Precision, usefulness, purposefulness, rule modern architecture, and these do not admit of sentimental intervention and the impulsive vagaries of the human heart. Precision is the moral core of the machine and time is its greatest enemy. Time glorifies humankind’s handiwork, but time inexorably renders the machine absurd; it also degrades and debases all its products. The machine personifies man’s desire for perfection, and perfection is its ultimate goal, its metaphysical destiny. Time is anti-mechanistic, and its metaphysical goal is corrosion of man and all his works. Time’s corrosive touch throws into relief the grandeur of all creatures and the heroic futility of creation. One recognizes it in the detrited marbles of the Parthenon, the sun-bleached driftwood tossed on the sand of the seashore, the worm eaten core of a conch shell. Yes, and in the sand itself- the sand, once the proud granite of a towering mountain peak. Time has its own ways and means of streamlining!
Streamlining in its technological sense refers to a conditioning whereby an object’s resistance to wind while moving through space becomes reduced, and in consequence it’s velocity increased. Although
architectural objects, being immobile, do not have to cope with problems of motility, streamlining is applied to them as a condition sine qua non.
Streamlining harbors in its glacial grip the mass-man’s chief concern: cheapness of construction and maintenance. It is cheaper to put up studs for a six-room house (and expandable attic) than to carve one single Corinthian column; it is cheaper to remove accumulations of grime from a six-room house than from the nooks, flutings and crevices of a baroque portal.
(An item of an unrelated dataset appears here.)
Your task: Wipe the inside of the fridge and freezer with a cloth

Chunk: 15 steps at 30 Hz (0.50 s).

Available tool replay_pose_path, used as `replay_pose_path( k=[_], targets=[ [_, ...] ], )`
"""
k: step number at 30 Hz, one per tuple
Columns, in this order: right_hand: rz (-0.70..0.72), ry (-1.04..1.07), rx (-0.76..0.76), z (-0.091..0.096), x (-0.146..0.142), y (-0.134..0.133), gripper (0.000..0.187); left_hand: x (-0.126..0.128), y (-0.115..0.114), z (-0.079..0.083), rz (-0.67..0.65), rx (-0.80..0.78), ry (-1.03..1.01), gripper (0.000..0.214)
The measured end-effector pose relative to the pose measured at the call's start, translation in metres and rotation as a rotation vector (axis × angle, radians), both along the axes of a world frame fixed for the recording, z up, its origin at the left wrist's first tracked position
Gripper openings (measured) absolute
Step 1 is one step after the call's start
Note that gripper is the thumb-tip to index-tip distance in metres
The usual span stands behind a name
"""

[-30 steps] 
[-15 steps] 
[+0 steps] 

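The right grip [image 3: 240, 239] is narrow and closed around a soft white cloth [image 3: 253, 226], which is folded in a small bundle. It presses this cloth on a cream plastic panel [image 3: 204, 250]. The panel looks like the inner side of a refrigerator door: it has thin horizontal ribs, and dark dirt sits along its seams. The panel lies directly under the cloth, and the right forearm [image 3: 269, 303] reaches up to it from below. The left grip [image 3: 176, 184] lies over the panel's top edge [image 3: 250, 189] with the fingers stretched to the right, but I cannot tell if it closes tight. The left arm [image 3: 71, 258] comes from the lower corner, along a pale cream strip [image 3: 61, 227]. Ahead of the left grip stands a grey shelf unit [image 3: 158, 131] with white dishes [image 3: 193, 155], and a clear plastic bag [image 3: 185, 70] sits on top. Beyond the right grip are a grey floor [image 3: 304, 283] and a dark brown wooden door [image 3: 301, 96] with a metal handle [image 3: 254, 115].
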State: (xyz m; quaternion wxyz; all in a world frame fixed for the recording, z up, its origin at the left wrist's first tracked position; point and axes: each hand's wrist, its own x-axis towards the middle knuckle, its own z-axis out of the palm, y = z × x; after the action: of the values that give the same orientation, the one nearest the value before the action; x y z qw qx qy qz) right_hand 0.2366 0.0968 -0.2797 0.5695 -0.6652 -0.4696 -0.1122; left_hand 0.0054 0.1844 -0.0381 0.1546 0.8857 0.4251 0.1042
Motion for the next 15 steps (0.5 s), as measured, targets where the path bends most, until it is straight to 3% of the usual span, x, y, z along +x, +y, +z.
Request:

Streamlining recognizes no capriciousness of human spirit; it chills fervor, air-conditions passions. It is wholly oriented toward rationality, durability, practicality.
It has been stated that art and architecture coincide in their esthetic aims. In the past this has always been true- not so in this century. In modern esthetics, equivocation, ambiguity, paranoiac obsession, ritualistic regression, screams of unconscious self reference, extrasensory reflections are the codicil of the official art. In modern architecture only the rational has currency.
When does modern architecture achieve its aim and when does it not? In the big cities modern architecture created the first authentic style in more than a century. But, when applied elsewhere, the same style can become a veritable abomination. Take the modernistic church buildings for example. Here modern art forms are truly absurd- they are wholly anti-mystical, anti-ecstatic, anti-romantic. They are inimical to mythology, theology, metaphysics; they induce neither reverence nor piety nor contemplation. Modernistic art forms and religious feelings are totally incompatible- you can’t have a Biblical saint rest on the cement floor of a gas station and make him act his part.
When set in natural surroundings, modern architecture is at bitter odds with the very essence of a landscape- it fights its capricious configurations, its vagaries, its unaccountable fortuities. It is in disharmony with every form found in nature, in conflict with geology, botany, zoology. When I pass in the stillness of night, riding along the shores of a lake or a sea or a mountain road dotted with modern buildings, how often do I hear the slick monsters mutter imprecations against their settings. Verily, many a time I have heard a nasty invective hurled down by the cement facades and aluminum screened window sashes against the Lord’s own handiwork, and it makes me blush in the death of the night.